What to work on | List each line of the data that holds the string "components".

-=-=-=-=-

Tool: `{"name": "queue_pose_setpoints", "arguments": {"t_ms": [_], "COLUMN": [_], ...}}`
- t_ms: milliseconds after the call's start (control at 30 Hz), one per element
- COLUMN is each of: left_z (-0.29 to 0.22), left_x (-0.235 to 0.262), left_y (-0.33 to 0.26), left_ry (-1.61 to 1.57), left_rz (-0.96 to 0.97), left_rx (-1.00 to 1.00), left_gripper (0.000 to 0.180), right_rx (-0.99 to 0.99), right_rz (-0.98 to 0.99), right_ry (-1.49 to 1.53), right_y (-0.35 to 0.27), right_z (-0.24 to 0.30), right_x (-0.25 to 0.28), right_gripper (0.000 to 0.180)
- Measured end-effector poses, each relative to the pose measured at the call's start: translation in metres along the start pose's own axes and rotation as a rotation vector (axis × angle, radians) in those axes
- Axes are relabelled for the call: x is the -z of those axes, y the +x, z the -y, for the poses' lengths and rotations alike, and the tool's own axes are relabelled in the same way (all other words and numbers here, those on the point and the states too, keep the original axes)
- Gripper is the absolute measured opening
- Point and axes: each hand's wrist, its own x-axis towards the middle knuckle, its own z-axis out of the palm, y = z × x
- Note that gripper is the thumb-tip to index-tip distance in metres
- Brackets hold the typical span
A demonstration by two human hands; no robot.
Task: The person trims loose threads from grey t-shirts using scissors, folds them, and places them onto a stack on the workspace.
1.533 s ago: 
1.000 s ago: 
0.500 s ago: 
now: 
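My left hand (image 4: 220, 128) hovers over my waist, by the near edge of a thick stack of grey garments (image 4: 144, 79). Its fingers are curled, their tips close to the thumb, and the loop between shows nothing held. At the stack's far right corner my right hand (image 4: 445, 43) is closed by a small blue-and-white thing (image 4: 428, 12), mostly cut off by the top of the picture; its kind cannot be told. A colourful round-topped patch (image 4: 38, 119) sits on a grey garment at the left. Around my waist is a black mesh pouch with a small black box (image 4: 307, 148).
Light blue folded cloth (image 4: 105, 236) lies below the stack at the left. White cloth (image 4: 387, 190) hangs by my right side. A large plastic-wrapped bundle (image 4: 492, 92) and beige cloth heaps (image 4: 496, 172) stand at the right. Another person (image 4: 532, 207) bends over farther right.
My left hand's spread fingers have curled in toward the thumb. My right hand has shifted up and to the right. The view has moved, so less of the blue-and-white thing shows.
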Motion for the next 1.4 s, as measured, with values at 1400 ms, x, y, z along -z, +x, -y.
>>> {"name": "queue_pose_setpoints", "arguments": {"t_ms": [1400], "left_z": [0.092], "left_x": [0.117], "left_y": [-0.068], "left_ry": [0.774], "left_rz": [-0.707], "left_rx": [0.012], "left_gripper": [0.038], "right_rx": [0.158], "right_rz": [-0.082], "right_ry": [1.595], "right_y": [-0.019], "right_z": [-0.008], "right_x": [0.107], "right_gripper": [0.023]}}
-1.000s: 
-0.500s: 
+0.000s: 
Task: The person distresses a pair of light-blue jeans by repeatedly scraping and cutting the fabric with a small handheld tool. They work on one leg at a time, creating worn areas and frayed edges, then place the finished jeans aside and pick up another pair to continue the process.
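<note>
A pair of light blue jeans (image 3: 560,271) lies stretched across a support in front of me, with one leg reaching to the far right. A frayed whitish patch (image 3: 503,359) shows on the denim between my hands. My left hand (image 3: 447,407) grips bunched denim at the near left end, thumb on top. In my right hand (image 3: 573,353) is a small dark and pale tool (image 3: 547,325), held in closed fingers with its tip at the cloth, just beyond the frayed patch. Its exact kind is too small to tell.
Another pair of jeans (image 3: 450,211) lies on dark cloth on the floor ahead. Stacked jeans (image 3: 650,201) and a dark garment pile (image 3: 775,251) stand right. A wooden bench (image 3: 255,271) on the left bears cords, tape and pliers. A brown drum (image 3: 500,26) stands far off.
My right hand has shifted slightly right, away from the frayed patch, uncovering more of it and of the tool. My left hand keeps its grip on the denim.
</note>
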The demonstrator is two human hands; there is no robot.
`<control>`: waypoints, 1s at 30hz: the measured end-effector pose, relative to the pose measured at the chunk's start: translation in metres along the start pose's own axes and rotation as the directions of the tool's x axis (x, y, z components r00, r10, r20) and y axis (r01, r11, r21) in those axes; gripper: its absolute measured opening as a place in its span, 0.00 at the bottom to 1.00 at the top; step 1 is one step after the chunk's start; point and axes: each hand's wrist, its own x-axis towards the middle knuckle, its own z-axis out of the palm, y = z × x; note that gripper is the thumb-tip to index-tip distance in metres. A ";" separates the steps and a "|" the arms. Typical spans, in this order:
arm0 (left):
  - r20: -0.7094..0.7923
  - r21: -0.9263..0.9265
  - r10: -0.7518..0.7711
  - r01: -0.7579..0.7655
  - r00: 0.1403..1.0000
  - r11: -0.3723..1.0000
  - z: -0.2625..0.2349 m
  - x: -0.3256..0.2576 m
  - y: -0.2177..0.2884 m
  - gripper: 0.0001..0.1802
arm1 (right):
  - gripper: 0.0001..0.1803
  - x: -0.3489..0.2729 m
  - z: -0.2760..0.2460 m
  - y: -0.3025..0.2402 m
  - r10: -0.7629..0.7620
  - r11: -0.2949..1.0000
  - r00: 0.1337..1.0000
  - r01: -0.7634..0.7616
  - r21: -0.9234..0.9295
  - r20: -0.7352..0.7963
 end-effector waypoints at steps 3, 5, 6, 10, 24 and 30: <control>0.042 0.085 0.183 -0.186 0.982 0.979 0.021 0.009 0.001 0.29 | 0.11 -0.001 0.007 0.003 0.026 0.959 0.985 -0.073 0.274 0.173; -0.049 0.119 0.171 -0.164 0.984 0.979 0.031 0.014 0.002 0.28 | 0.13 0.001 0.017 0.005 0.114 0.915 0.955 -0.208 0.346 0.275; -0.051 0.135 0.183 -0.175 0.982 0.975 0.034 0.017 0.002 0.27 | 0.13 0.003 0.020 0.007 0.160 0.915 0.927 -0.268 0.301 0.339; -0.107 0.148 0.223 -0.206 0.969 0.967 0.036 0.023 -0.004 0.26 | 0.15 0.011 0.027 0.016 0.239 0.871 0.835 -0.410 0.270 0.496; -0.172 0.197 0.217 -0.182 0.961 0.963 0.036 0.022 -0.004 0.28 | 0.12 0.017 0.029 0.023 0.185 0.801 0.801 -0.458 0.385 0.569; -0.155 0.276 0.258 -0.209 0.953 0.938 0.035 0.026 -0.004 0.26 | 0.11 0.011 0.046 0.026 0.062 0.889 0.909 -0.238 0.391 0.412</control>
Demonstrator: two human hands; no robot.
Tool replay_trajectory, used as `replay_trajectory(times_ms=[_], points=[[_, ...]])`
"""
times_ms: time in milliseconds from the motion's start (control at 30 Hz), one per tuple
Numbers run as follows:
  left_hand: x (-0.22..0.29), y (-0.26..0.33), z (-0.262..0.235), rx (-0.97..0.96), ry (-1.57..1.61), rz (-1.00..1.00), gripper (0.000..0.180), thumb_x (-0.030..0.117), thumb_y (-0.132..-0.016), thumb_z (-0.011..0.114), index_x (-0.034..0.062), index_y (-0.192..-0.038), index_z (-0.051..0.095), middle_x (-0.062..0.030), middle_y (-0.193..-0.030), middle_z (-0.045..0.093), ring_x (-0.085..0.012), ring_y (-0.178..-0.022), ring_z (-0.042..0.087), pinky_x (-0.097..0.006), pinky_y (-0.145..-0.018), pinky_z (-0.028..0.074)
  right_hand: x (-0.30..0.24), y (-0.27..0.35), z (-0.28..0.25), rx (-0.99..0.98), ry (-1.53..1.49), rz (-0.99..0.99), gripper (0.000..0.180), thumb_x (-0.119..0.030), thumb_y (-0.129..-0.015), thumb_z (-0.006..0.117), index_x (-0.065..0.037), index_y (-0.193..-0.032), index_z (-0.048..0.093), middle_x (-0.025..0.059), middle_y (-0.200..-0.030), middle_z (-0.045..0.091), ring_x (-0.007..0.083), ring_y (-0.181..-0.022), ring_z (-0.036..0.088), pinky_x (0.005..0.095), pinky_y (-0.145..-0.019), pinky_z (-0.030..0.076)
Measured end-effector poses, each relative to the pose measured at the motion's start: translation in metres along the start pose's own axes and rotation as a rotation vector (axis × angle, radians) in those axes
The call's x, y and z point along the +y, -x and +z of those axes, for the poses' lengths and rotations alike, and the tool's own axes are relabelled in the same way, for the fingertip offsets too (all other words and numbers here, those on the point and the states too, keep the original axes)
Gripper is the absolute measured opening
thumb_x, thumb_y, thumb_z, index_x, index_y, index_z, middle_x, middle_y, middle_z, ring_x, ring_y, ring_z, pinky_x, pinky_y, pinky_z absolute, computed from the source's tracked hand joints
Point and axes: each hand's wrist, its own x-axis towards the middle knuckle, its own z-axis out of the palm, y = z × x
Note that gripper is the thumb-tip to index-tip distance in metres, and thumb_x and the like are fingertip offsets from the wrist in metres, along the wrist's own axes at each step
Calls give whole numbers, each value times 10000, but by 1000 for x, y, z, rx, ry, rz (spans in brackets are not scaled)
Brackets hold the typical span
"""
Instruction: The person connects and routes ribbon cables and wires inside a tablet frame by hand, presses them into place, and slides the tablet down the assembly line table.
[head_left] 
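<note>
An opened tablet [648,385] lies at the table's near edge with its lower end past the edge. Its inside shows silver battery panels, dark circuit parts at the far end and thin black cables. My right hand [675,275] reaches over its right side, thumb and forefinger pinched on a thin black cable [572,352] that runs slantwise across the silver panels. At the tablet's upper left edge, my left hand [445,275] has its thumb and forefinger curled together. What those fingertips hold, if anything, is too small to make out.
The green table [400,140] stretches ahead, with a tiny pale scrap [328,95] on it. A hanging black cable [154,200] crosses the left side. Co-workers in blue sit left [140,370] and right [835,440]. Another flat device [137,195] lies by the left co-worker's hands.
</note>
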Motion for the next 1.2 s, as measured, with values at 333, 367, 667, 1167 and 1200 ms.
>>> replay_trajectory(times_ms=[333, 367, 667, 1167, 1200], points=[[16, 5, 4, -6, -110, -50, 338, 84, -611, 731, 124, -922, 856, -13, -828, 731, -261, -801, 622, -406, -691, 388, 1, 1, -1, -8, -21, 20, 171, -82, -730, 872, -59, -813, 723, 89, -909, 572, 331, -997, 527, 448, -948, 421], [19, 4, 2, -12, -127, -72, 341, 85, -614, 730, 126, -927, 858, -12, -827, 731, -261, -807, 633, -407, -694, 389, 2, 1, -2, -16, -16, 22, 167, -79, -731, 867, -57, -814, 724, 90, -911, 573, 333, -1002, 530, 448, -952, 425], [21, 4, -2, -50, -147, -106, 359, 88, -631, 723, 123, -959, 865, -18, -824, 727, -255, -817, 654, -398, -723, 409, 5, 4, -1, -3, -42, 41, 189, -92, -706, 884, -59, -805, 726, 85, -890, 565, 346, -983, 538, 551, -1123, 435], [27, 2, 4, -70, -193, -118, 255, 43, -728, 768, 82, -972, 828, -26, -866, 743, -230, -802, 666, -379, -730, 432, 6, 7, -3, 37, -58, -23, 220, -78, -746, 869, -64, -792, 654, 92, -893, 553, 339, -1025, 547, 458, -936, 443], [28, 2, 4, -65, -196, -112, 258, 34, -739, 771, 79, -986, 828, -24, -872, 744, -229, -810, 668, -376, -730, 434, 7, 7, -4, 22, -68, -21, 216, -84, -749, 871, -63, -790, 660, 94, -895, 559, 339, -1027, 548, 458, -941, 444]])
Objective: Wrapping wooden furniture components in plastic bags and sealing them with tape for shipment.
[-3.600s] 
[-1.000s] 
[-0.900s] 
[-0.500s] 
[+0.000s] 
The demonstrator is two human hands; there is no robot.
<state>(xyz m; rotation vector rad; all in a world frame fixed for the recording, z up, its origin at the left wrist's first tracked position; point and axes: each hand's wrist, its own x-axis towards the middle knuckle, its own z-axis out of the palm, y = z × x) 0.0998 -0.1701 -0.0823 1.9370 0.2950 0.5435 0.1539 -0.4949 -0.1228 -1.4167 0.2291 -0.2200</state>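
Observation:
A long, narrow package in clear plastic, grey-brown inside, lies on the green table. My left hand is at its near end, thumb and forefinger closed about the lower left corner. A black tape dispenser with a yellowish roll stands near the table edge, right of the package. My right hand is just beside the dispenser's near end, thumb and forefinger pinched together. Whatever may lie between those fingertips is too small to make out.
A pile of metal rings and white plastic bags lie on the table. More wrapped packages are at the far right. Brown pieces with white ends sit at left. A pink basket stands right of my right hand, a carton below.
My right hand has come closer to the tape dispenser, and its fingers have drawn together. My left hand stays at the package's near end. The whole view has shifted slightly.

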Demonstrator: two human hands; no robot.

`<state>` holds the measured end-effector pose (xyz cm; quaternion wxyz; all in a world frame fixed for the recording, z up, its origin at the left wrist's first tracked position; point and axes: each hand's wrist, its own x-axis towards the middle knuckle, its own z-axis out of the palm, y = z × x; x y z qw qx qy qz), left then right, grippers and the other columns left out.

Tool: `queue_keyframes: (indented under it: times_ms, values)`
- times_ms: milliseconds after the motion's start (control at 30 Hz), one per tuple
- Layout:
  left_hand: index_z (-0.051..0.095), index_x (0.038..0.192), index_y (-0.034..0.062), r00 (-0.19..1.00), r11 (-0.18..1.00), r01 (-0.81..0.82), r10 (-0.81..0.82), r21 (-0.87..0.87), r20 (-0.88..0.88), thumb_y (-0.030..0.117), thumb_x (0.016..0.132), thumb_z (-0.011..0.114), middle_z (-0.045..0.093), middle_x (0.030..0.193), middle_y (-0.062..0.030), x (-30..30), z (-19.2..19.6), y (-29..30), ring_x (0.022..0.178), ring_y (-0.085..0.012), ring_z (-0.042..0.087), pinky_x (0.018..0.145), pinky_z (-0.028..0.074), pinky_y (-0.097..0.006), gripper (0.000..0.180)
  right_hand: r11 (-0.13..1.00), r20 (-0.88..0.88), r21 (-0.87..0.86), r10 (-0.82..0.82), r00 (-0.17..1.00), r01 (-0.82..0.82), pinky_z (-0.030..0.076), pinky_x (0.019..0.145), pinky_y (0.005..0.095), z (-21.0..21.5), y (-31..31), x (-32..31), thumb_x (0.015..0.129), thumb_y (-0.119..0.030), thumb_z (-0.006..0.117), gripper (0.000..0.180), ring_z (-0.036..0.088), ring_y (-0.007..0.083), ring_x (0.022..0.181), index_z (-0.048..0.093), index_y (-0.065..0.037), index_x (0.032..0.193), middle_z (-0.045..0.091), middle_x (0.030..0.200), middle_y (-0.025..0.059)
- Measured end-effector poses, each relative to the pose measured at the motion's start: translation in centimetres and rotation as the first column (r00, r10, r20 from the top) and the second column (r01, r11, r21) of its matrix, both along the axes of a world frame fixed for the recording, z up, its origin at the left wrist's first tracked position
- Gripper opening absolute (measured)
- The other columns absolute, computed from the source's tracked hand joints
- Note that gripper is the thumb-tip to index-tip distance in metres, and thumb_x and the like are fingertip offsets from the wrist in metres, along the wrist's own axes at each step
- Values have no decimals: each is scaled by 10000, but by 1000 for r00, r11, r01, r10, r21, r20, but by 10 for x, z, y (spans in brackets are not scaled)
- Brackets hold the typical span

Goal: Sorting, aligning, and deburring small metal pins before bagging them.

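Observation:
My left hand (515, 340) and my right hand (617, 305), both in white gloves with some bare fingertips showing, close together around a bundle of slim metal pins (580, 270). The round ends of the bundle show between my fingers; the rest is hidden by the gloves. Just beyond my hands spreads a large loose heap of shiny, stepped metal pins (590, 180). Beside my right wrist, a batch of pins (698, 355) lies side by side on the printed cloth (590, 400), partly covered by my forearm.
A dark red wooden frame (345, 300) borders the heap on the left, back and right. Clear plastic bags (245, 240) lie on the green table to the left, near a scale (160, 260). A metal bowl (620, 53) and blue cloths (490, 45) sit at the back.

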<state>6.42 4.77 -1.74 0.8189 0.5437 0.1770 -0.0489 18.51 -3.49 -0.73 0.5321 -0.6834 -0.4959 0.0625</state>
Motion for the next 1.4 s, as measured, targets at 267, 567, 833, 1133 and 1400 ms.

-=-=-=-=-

Output of the task |
`<control>`: waypoints, 1s at 30hz: the measured end-effector pose, relative to the pose measured at the chunk's start: translation in metres along the start pose's own axes and rotation as the directions of the tool's x axis (x, y, z components r00, r10, r20) and y axis (r01, r11, r21) in those axes; gripper: its absolute measured opening as a place in its span, 0.00 at the bottom to 1.00 at the top; step 1 is one step after the chunk's start; point and axes: each hand's wrist, its own x-axis towards the middle knuckle, its own z-axis out of the palm, y = z × x; note that gripper is the thumb-tip to index-tip distance in metres. A ";" separates the steps and a "|" the arms. Typical spans, in this order:
Objective: Wrapping wooden furniture components in plastic bags and sealing them with tape for shipment.

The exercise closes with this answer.